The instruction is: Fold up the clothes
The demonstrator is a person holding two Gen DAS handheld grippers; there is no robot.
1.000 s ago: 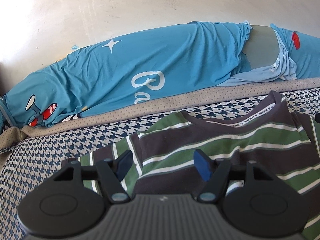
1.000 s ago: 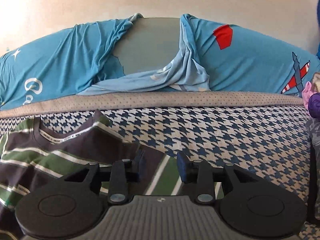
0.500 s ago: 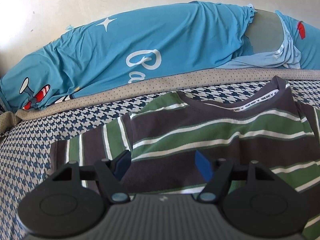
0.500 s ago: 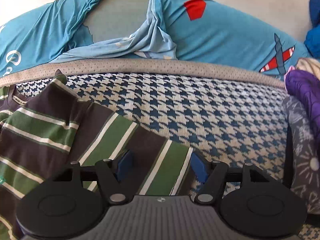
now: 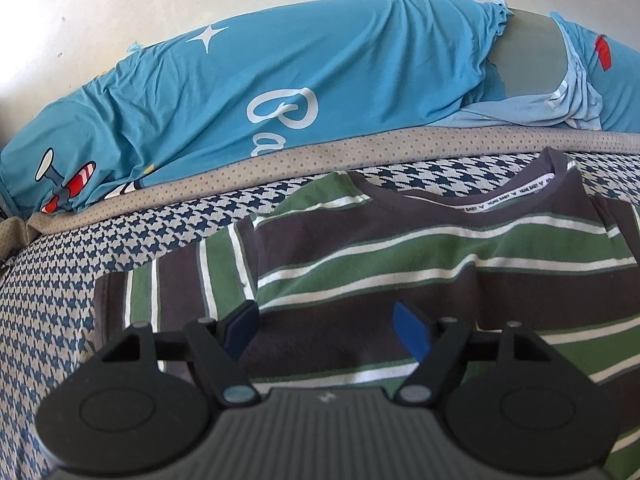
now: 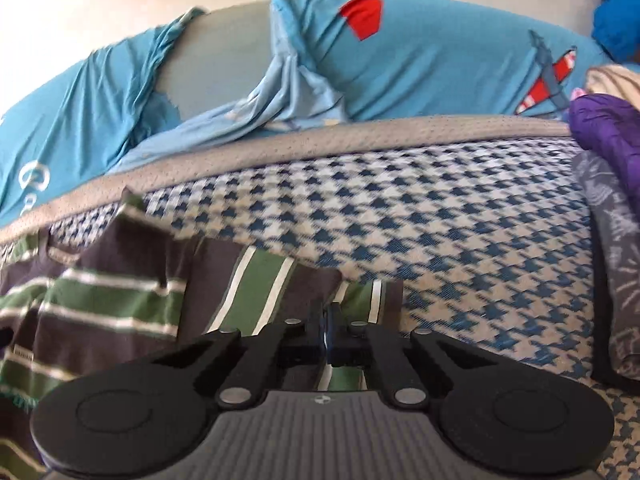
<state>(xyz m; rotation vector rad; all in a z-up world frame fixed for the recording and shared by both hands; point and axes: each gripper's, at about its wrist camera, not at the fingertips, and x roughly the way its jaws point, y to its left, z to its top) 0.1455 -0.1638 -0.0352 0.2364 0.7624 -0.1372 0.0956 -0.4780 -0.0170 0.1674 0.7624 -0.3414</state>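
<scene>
right gripper [image 6: 329, 334] jaws just clenched on striped shirt [image 6: 260, 280] sleeve, left gripper [image 5: 326, 330] tilted down, jaws widening, released

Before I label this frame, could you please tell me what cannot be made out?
- Shirt hem: left view, behind the gripper body.
- Right gripper grip: right view, jaws together over the blurred sleeve; pinch unclear.
- Purple garment: right view, cut off by the edge.

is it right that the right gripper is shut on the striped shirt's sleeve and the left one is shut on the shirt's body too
Not quite. The left gripper is open: the left wrist view shows its jaws standing apart over the striped shirt, having just widened. The right gripper has indeed just closed on the shirt's sleeve.
</scene>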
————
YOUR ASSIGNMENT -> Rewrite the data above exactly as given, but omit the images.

WRITTEN SOLUTION ->
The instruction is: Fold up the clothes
The demonstrator is a person holding two Gen DAS handheld grippers; there is no robot.
1.000 s ago: 
1.000 s ago: 
0.500 s ago: 
0.500 s ago: 
now: 
now: 
<state>(xyz m; rotation vector rad; all in a z-up world frame fixed for the recording and shared by both hands; point and axes: each gripper's, at about its wrist camera, not at the fingertips, and x roughly the way its jaws point, y to its left, z to its top) 0.1455 -0.1638 -0.0352 0.2364 0.7624 -0.1372 0.0956 -0.4780 -0.0170 0.1674 0.7624 -0.3414</state>
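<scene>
right gripper [image 6: 329, 334] jaws just clenched on striped shirt [image 6: 260, 280] sleeve, left gripper [image 5: 326, 330] tilted down, jaws widening, released

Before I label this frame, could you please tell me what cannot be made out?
- Shirt hem: left view, behind the gripper body.
- Right gripper grip: right view, jaws together over the blurred sleeve; pinch unclear.
- Purple garment: right view, cut off by the edge.

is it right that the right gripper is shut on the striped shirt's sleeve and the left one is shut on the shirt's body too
Not quite. The left gripper is open: the left wrist view shows its jaws standing apart over the striped shirt, having just widened. The right gripper has indeed just closed on the shirt's sleeve.
</scene>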

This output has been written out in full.